Notification System — HLD Session Recap¶

Starting Point¶

Twitter feed design completed. Notification system introduced as the second problem — same patterns, different domain. Goal was to force application of patterns rather than recall of a specific solution. Student drove the design more independently than the Twitter feed session.

Problem Scope¶

Notification system for Reddit-style platform. When a post is made in a subreddit — all subscribers are notified.

Clarified requirements: - Average subscribers per subreddit: 100,000 - Average posts per day across all subreddits: 500,000 - Each user has 2 devices on average - Scope: notification delivery only — post content fetching not in scope

Capacity Estimation¶

Student derived independently:

Posts per second:
500,000 posts/day ÷ 86,400 = ~5 posts/second

Devices:
100,000 avg subscribers * 2 devices = 200,000 devices per subreddit post

Notification deliveries per second:
5 posts/sec * 200,000 devices = 1,000,000 deliveries/second

What the number drives: 1 million deliveries/second is not a read/write problem. It is a throughput and fan-out problem. Same pattern as Twitter feed. One event fans out to many recipients.

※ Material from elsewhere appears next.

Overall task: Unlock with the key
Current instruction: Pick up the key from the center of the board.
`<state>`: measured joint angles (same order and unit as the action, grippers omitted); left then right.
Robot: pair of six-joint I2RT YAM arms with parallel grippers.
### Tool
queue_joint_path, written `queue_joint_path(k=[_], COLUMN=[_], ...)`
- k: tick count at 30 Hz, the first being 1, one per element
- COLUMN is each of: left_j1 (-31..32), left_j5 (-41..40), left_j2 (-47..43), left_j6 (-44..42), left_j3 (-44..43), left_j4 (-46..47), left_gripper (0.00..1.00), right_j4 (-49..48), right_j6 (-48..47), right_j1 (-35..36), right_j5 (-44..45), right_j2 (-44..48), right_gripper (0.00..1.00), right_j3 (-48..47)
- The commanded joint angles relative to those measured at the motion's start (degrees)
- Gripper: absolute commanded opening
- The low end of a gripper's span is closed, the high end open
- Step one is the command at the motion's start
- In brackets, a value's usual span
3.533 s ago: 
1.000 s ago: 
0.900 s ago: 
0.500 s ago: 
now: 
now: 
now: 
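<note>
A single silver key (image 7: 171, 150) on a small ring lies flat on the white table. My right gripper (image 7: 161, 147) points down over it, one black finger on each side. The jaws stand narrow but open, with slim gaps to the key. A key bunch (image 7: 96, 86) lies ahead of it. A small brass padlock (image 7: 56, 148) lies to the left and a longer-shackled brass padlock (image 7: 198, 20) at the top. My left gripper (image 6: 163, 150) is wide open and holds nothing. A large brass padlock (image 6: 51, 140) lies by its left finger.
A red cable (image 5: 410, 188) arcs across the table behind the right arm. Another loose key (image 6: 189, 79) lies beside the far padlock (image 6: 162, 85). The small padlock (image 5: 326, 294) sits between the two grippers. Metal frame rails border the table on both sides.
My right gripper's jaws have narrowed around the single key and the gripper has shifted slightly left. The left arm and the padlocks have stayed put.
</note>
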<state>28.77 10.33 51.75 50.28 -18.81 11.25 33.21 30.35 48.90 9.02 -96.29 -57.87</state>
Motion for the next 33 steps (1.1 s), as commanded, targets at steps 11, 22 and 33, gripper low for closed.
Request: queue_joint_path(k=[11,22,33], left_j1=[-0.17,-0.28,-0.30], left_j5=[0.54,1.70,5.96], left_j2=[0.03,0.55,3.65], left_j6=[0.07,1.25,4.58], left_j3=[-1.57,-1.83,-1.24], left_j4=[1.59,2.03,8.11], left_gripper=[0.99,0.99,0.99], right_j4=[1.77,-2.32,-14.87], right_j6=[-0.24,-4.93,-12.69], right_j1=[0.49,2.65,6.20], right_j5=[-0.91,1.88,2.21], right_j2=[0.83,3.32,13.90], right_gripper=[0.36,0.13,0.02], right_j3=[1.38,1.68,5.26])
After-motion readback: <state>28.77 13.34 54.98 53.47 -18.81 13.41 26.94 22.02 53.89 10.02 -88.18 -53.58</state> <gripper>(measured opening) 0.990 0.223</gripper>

The Naive Approach and Why It Breaks¶

One Fan-out Service receives post event. Loops through 200,000 subscribers. Calls SendNotification() for each.

Problems: - Sequential processing of 200,000 operations per post - At 5 posts/second = 1,000,000 sequential operations/second in one service - Service cannot keep up

Student's instinct — multiple parallel consumers: correct direction. But spinning 20 permanent instances for notification workload is wasteful. Auto-scaling is too slow for spikes. The real fix is message batching.

Message Batching Pattern¶

Instead of one event per post triggering all work in one consumer — Dispatcher Service fetches subscriber list, splits into batches, publishes many small batch messages.

PostCreated event arrives
→ Dispatcher Service
→ fetch 200,000 subscriber IDs for subreddit
→ split into batches of 1,000
→ publish 200 BatchNotification messages to RabbitMQ

Each BatchNotification message:
{
  postId: 123,
  subscriberIds: [userId1, userId2, ... userId1000]
}

200 small messages instead of one massive operation. N Notification Workers pull from queue. Each processes 1,000 notifications. Auto-scaling based on queue depth — not permanent instances.

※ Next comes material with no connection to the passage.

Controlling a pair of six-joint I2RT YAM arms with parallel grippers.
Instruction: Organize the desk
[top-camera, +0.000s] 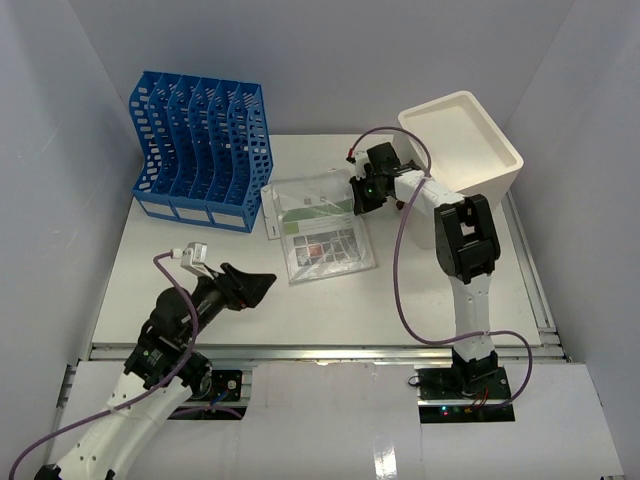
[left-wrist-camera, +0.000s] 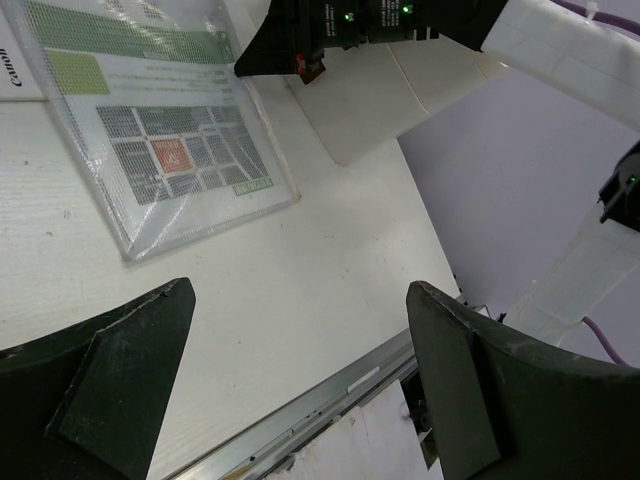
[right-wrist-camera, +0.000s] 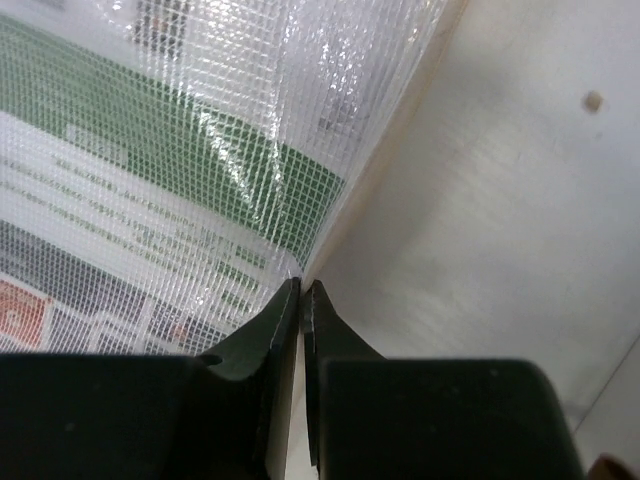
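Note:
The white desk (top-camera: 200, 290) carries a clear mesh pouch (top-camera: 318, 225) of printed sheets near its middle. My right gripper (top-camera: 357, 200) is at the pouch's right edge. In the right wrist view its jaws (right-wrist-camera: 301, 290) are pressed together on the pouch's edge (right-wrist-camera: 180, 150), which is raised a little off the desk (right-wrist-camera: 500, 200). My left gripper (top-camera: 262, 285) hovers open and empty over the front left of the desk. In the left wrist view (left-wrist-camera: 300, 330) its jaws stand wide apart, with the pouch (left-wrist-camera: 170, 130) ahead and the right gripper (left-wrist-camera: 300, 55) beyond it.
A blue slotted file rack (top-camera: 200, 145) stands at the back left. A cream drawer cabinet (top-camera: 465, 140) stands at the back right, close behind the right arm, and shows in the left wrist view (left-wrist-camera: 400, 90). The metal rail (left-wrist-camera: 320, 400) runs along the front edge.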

Why not put everything in one message: 200,000 user IDs in one message is megabytes. RabbitMQ messages should be small. Batching keeps messages small and distributes work.

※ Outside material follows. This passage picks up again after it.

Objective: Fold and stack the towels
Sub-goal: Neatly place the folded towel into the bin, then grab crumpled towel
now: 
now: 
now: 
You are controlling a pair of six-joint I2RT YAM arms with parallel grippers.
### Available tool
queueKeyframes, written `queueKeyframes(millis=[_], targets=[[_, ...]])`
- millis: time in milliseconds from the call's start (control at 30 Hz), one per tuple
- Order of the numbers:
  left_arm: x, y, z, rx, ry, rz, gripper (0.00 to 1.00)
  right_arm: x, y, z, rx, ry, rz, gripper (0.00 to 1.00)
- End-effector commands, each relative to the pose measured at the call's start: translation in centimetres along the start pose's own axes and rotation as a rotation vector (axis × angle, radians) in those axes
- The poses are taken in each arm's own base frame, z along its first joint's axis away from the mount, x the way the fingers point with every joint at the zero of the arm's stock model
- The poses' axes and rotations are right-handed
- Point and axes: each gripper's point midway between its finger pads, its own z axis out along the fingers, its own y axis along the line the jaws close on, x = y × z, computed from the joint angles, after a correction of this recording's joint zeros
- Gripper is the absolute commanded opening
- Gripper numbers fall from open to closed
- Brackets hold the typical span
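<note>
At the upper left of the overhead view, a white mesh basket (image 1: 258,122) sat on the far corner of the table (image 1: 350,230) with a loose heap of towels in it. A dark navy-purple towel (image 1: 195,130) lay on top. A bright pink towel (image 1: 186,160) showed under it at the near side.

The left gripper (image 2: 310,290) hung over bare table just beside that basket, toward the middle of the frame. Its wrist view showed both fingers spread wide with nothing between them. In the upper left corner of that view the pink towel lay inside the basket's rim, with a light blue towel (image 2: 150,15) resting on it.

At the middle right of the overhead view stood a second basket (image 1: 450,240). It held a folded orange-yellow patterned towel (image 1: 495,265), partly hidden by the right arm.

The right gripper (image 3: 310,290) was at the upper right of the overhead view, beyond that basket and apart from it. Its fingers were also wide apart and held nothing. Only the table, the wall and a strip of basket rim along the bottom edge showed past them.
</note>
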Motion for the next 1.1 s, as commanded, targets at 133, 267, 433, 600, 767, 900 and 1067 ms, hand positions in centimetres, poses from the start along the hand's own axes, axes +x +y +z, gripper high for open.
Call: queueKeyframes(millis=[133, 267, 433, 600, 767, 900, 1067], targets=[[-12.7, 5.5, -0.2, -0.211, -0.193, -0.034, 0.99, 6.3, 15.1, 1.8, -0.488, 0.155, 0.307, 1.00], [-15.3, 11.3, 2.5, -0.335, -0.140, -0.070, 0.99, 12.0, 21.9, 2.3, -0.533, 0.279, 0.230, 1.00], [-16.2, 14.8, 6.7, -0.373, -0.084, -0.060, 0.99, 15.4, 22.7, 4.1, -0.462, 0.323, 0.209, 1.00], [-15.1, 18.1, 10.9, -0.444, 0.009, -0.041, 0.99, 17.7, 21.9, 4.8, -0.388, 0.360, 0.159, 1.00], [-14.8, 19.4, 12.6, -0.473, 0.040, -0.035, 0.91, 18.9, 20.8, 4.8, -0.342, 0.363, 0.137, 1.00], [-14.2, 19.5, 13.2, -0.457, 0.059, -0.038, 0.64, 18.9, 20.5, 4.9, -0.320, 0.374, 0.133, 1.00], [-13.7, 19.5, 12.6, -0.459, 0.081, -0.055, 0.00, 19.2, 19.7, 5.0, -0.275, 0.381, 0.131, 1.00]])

Batch size is configurable: 1,000 per batch is a starting point. Tune based on worker processing time and acceptable latency.

Device Token Delivery¶

Worker has 1,000 user IDs. Needs device tokens to call FCM/APNs.

Two options:

Option 1 — Include tokens in batch message: Dispatcher fetches tokens alongside subscriber IDs. Bundles into message.

{
  postId: 123,
  subscribers: [
    { userId: 1, tokens: ["token_abc", "token_xyz"] },
    ...1000 entries
  ]
}

Message size: ~300KB per batch. Workers are simple — no additional lookups.

Option 2 — Token lookup in worker: Keep messages small. Worker fetches tokens from Redis using MGET.

BatchNotification message: { postId, userIds: [...1000 IDs] }  ← ~8KB

Worker:
MGET device_tokens:1 device_tokens:2 ... device_tokens:1000
→ one Redis call, batch fetch all tokens
→ call FCM/APNs

Preferred approach: Option 2. Messages stay small at ~8KB. Dispatcher focused on fan-out only. Workers have one Redis dependency. Tradeoff is acceptable.

The Large Subreddit Problem¶

r/funny — 67 million subscribers. 140 million devices.

67,000,000 ÷ 1,000 = 67,000 batch messages from one post

67,000 messages flood the queue. All other subreddits' notifications are delayed. Workers overwhelmed. Same backlog problem as Twitter celebrity fan-out.

Student correctly identified: the problem is the number of messages created, not the per-instance processing speed. Increasing batch size just shifts the bottleneck — doesn't eliminate it.

Tiered Handling — Same Pattern as Twitter¶

Small subreddit (< 100K subscribers): push model, full fan-out, real-time push notification to device.

Medium subreddit (< 1M subscribers): push model, batched fan-out.

Large subreddit (> 1M subscribers): pull model. No fan-out. Dispatcher publishes one single message:

{
  postId: 123,
  subredditId: "funny",
  type: "large_subreddit"
}

One message. No user IDs. No device tokens. Consumer writes one record to notification store. Users discover it when they open the app.

Why this works for large subreddits: r/funny is entertainment content. Low urgency. Users browse when they open the app. Real-time push notification from a 67M member community would be noise anyway.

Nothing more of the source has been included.